4 liga piłkarska: Piotrówka - Kup 3-2

Marcin Sabat
Marcin Sabat
W akcji Piotr Konieczny z Piotrówki.
W akcji Piotr Konieczny z Piotrówki. Oliwer Kubus
Nie po raz pierwszy w sezonie dał o sobie znać Chinyama, który załatwił Piotrówce komplet punktów.

Spadkowicz z 3 ligi po kłopotach z początku sezonu pozyskał kilku piłkarzy, zgrali się z zespołem i ten jest coraz groźniejszy. Zwłaszcza siła ofensywna może imponować, ale piłkarze renera Aleksandra Mużyłowskiego popełniają błędy w defensywie. To wykorzystała ekipa z Kup, która jednak o punkty nie mogła się pokusić.

Pierwszą wpadkę zanotował Fesser, który po rzucie rożnym wykonywanym przez Dobrzyńskiego wypuścił piłkę z rąk i wpakował do własnej bramki. Potem obrońcę uprzedził Sobczak i trafił przy słupku, którego „pilnować” powinien golkiper. To były gole kontaktowe, a drugi w ostatniej minucie meczu.

- Musimy więcej strzelać, bo w obronie mamy wpadki i robi się kłopot – powiedział Aleksander Mużyłowski, trener Piotrówki. - Akurat z Kup organizacja defensywy była dobra, a zaważyły na starcie goli dwa błędy indywidualne bramkarza. W sumie mieliśmy kilka bardzo dobrych sytuacji, a trzy wykorzystane wystarczyły. To był nasz dobry mecz, choć wynik to tylko 3-2.

Wcześniej to Piotrówka prowadziła grę, choć goście tego nie unikali. Nie ograniczali się do wybijania piłki i faulowania, więc spotkanie mogło się podobać. To jednak miejscowi stwarzali sobie sytuacje. Tuż przed przerwą indywidualną akcję wykończył Chinyama, choć na raty. Po przerwie raz jeszcze dał próbkę swoich umiejętności. Położył dwóch obrońców i nie dał szans Żurawskiego. W 81. min okazał się też szybszy od niego w biegu do piłki i w efekcie skierował ją do pustej bramki.

Trzy z kilku sytuacji zostały wykorzystane i to wystarczyło, choć Piotrówka mogła wygrać wyżej. Dwa razy jej piłkarze pudłowali w dobrych sytuacjach (Cieluch i Konieczny), a dwa razy bardzo dobrze spisał się golkiper Kup (Chinyama, Mathieu), okazję Miał Mużyłowski, ale zastopował go Wiśniewski.

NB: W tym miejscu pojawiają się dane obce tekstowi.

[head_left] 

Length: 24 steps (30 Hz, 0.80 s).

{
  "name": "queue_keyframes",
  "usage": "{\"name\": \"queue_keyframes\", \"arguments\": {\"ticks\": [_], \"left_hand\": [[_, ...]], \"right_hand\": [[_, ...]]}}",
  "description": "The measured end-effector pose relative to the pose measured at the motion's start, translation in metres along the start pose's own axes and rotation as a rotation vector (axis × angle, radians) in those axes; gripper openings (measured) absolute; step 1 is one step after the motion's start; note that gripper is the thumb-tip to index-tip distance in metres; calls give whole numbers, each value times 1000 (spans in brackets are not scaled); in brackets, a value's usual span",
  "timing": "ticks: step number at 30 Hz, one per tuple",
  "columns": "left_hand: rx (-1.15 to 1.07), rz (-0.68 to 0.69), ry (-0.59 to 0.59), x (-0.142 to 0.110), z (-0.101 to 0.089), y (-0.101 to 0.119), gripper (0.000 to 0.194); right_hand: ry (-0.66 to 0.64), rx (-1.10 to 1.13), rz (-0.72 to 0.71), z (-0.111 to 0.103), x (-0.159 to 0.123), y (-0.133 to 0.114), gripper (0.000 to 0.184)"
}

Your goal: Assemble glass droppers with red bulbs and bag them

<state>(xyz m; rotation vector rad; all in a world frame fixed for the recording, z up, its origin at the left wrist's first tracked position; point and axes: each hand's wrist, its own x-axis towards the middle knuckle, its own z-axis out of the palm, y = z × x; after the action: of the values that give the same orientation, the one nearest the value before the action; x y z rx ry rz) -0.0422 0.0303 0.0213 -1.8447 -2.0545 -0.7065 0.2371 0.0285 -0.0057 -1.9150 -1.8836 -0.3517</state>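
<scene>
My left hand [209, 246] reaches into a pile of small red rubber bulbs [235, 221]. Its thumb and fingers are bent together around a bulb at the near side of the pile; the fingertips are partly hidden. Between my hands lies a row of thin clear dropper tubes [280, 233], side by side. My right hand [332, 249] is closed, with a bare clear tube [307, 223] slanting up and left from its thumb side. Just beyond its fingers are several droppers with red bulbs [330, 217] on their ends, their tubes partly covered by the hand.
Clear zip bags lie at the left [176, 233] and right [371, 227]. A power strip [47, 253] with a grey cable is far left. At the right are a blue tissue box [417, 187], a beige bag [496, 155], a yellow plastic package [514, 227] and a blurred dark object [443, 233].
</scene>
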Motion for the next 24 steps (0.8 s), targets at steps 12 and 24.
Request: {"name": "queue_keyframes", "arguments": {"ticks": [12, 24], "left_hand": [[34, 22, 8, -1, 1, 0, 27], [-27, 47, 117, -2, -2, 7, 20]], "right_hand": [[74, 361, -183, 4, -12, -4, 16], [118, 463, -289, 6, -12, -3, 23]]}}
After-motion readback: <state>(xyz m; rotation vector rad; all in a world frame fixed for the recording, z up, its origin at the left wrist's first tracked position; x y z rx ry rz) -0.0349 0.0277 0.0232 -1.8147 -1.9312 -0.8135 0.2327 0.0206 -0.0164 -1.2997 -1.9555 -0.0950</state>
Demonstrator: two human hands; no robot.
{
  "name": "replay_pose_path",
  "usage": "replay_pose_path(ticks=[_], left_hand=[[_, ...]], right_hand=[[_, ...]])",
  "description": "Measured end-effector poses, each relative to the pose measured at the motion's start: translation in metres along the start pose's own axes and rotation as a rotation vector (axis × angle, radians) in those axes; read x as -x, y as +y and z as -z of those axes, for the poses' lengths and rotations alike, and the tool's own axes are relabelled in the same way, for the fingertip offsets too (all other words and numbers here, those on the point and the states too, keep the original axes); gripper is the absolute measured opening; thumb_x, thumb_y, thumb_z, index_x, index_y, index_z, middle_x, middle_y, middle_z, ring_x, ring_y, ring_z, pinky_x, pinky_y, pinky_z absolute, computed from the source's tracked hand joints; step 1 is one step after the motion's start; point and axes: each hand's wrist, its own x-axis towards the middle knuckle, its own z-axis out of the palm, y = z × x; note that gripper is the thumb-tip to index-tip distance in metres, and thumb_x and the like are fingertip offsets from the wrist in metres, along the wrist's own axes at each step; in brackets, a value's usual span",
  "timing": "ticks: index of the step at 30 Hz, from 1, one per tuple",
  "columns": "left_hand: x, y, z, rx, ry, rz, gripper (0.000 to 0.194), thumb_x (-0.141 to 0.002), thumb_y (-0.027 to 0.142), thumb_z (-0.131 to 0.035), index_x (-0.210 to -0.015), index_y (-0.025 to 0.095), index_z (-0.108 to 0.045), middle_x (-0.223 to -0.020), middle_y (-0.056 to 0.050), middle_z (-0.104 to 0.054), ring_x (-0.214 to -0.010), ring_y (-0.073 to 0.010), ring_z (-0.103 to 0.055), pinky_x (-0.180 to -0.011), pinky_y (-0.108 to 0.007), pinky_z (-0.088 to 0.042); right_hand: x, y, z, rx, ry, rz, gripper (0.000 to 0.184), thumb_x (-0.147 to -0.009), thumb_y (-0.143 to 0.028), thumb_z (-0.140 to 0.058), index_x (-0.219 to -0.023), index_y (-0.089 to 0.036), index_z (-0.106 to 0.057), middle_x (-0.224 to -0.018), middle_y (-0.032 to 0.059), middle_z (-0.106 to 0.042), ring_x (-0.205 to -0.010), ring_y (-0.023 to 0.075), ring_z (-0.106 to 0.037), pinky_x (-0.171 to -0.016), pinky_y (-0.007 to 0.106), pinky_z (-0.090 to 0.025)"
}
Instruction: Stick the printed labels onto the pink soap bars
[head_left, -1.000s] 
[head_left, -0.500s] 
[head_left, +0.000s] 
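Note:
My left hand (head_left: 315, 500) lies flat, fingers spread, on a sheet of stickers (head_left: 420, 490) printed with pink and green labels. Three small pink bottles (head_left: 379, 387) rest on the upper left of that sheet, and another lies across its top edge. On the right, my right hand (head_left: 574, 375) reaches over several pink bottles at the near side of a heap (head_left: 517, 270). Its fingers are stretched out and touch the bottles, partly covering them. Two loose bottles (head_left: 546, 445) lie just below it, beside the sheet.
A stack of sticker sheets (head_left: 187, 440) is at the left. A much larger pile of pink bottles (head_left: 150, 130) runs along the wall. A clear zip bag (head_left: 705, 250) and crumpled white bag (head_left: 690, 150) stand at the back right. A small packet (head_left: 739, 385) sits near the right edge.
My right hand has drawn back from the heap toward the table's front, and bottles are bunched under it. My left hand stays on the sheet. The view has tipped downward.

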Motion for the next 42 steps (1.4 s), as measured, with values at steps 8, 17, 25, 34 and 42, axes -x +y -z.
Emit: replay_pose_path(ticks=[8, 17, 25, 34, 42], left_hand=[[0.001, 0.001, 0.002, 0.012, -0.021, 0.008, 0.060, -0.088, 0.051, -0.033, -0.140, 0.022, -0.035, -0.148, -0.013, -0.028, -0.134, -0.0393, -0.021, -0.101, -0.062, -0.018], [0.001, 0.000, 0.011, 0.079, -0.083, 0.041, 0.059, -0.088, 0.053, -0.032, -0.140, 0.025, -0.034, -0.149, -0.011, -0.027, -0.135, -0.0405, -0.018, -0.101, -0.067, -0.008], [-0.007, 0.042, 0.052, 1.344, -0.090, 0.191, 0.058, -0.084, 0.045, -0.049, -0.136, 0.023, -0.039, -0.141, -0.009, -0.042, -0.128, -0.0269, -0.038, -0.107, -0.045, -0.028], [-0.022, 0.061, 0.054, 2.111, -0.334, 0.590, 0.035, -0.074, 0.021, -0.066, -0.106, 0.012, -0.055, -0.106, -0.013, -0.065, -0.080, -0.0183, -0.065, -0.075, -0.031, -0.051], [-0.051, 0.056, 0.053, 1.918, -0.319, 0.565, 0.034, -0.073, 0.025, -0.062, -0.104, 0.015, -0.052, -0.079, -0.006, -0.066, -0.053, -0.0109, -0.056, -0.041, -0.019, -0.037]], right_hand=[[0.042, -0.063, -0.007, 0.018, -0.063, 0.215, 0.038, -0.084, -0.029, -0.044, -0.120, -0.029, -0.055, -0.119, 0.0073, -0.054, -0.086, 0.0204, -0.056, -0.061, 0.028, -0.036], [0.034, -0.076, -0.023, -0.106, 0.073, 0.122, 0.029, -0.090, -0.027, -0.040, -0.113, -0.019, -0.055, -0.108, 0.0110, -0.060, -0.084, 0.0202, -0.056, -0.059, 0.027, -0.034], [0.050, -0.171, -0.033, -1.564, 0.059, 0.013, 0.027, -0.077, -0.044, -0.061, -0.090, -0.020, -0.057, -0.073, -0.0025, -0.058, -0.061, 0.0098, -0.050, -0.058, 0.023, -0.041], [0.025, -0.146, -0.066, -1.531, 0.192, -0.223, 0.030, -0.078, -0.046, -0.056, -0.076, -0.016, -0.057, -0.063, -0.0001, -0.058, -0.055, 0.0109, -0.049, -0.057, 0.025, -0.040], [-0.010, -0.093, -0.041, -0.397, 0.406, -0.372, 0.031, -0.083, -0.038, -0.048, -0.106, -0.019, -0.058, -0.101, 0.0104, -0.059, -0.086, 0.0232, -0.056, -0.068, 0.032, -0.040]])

- Decydujące okazały się umiejętności indywidualne rywala, a zwłaszcza Chinyamy – ocenił Grzegorz Świerczek, trener gości. Gospodarze byli lepsi piłkarsko, ale szkoda bramki do szatni, bo przy 0-0 grałoby się inaczej. Rywal pokazał moc w ataku, ale nie unika błędów. Dwa wykorzystaliśmy, ale to za mało.

Piotrówka - Kup 3-2 (1-0)
1-0 Chinyama - 43., 2-0 Chinyama - 54., 2-1 Fesser - 60. (samob.), 3-1 Chinyama - 81., 3-2 Sobczak - 90.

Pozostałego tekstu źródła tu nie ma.